The housing crisis will probably be number one on the agenda of the government when we get one. The Daft quarterly house price report showed the number of homes for sale is at its lowest level in nine years. It also reported that prices are continuing to stall in Dublin but are rising at close to 10 per cent a year elsewhere.

Estate agent Sherry Fitzgerald said the market was “in crisis” with supply drying up and investors fleeing. In its House Price Index for the first quarter of 2016, it said the average value of residential property in the Republic rose by 1.3 per cent, bringing growth in the 12 months to the of end March to 3.5 per cent. The average value of residential property in Dublin rose by 0.7 per cent in the first quarter, up by 1.2 per cent in the 12 months to the end of March.

Marian Finnegan, chief economist with the estate agent, said the figures “mask the true dysfunctional nature of the market,” and warned the crisis “will only get worse”.

Tesco sales up

In a sign that the recovery may be beginning to trickle down in some quarters, Tesco Ireland reported its first rise in sales in nearly four years.

The chain cited strong Christmas sales as a factor in a 1 per cent increase in like-for-like sales for the three months to the end of February.

Despite the quarterly rise, full-year sales were down by 1.9 per cent with the company generating revenues of €2.5 billion. Tesco operates 149 stores in the Republic but has been struggling to cope with aggressive price discounting by rivals.

One of those rivals is Lidl.

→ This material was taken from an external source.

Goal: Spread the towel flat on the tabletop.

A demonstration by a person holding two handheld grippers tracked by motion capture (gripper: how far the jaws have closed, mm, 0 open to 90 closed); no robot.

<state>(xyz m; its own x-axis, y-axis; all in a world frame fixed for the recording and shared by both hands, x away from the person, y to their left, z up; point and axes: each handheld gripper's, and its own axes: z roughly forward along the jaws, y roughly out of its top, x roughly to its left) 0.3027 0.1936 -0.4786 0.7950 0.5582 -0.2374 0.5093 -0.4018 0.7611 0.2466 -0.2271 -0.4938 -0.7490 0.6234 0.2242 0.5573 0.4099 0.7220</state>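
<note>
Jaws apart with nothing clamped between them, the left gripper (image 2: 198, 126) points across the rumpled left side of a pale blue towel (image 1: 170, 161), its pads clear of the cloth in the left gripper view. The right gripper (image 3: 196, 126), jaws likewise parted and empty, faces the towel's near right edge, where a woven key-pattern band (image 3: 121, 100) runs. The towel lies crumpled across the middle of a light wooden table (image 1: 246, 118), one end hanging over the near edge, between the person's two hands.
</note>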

The chain doesn't file accounts but managing director John Paul Scally said sales in the Republic were "significantly more" than €1 billion – a barrier it breached "a while back". He wouldn't, however, reveal the company's profitability. Tesco and other rivals may baulk when they hear he is planning to open another "40 or 50" stores in the Republic in the coming years.

Beef sector under threat

There were some disappointing figures for Irish exports, with Irish beef to the US amounting to just €6 million in the first quarter. The figure was well short of official predictions.

Department of Agriculture figures show just 700 tonnes of beef were exported to the US, more than a year after the lifting of its ban. Minister for Agriculture Coveney had previously said the US – the world’s largest consumer of beef – could take up to 20,000 tonnes of Irish produce, worth €100 million, annually. Ouch.

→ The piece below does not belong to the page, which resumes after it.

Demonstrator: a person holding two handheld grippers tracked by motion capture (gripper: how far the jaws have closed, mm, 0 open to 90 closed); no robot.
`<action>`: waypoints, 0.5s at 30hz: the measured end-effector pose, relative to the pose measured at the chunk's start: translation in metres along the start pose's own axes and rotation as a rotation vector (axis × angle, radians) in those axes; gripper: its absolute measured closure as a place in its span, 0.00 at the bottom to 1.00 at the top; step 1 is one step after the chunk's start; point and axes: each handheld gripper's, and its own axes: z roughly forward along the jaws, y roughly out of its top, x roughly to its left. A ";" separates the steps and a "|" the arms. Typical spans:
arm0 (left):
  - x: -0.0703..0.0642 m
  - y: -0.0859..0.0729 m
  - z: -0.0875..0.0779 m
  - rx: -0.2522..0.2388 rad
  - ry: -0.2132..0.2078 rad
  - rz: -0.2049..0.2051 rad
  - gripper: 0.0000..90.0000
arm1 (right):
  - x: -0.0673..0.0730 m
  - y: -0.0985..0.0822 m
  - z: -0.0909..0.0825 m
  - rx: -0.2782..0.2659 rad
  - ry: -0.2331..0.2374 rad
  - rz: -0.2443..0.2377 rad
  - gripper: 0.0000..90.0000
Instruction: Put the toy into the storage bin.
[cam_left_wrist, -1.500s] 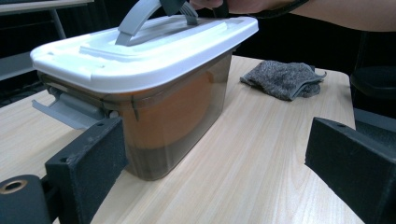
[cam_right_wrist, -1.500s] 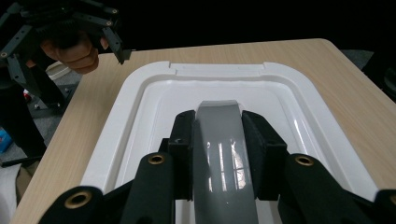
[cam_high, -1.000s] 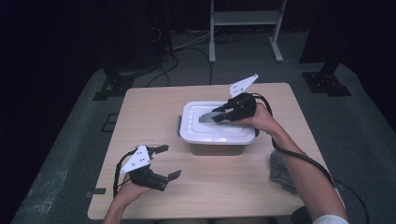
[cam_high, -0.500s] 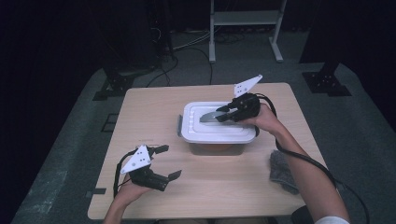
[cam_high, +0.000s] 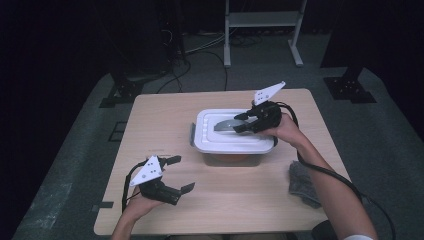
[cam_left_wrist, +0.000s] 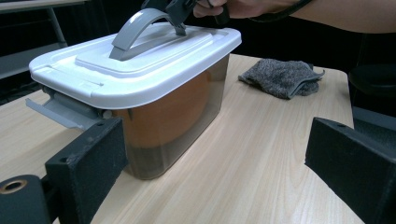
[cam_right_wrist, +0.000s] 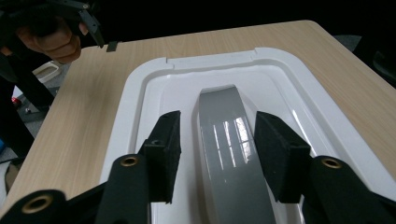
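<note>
A brown-sided plastic box (cam_left_wrist: 177, 112) with a white lid (cam_high: 220, 142) stands mid-table. Its grey handle (cam_high: 227, 123) arches up from the lid (cam_right_wrist: 140, 102). My right gripper (cam_high: 241, 122) reaches over the box from the right. In the right gripper view the handle (cam_right_wrist: 224, 126) lies between the two pads (cam_right_wrist: 163, 154) with a gap on each side. Those jaws have just been opening, so the right gripper (cam_right_wrist: 222, 156) is open. My left gripper (cam_high: 182, 173) rests open near the front left of the table, holding nothing. In the left gripper view it (cam_left_wrist: 219, 163) faces the box.
A grey cloth (cam_high: 302, 182) lies crumpled on the table's right front, also the grey cloth (cam_left_wrist: 280, 77) behind the box. A grey latch (cam_left_wrist: 60, 109) hangs loose at the box's left end. Bare wood spans the table (cam_high: 160, 120) left of the box.
The right gripper's jaws have widened around the handle, and the hand has shifted slightly right. The left gripper has stayed put.
</note>
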 end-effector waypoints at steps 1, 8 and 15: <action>0.000 0.000 0.000 0.001 -0.001 0.000 0.05 | 0.001 0.000 -0.002 -0.007 0.002 0.008 0.53; 0.000 -0.001 0.000 0.001 0.002 -0.002 0.05 | 0.011 -0.003 -0.017 -0.026 -0.023 0.021 0.48; 0.000 -0.002 0.002 0.000 -0.004 -0.008 0.05 | 0.014 -0.010 -0.034 -0.051 -0.052 0.037 0.47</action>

That news landed in Coveney’s in-tray just as strong progress was being made on a potentially historic trade agreement between the EU and Mercosur – the regional bloc that includes beef-exporting giants Brazil, Argentina and Uruguay.

After more than a decade of on and off negotiations, a deal looks imminent and it could have disastrous consequences for the Republic as about 90 per cent of our beef exports go to Europe.

Taxing changes

In what could be another blow to the State’s finances, last week’s revelations in the Panama Papers preceded an EU plan to increase tax transparency. Global companies which make arrangements under Irish law to shield sensitive financial data from public scrutiny will be compelled to divulge their affairs.

Large tech firms such as Google, Apple, Dell and Microsoft rank among hundreds of international groups with big Irish operations. Many funnel huge revenues and profits throughout Europe into their Irish units, with minimal public disclosure. Under the new plan to curtail tax avoidance – which hasn't been approved by the European Parliament yet – they will be obliged to publish their revenue, profit and tax payments on a country-by-country basis in each member state.

Things take off at airport

It’s been a hectic week at Dublin Airport. After announcing plans to go ahead with a new 3,110m runway, the airport said a new 87m high air traffic control tower would be needed, bringing the cost to a possible €370 million.

Separately, figures released on Monday showed profits at the IAA rose 13 per cent to almost €34 million last year.

It's a time of significant development at the airport, with Aer Lingus chief executive Willie Walsh suggesting the airline could fly from the Republic to China if trade between the two countries drove demand for the service.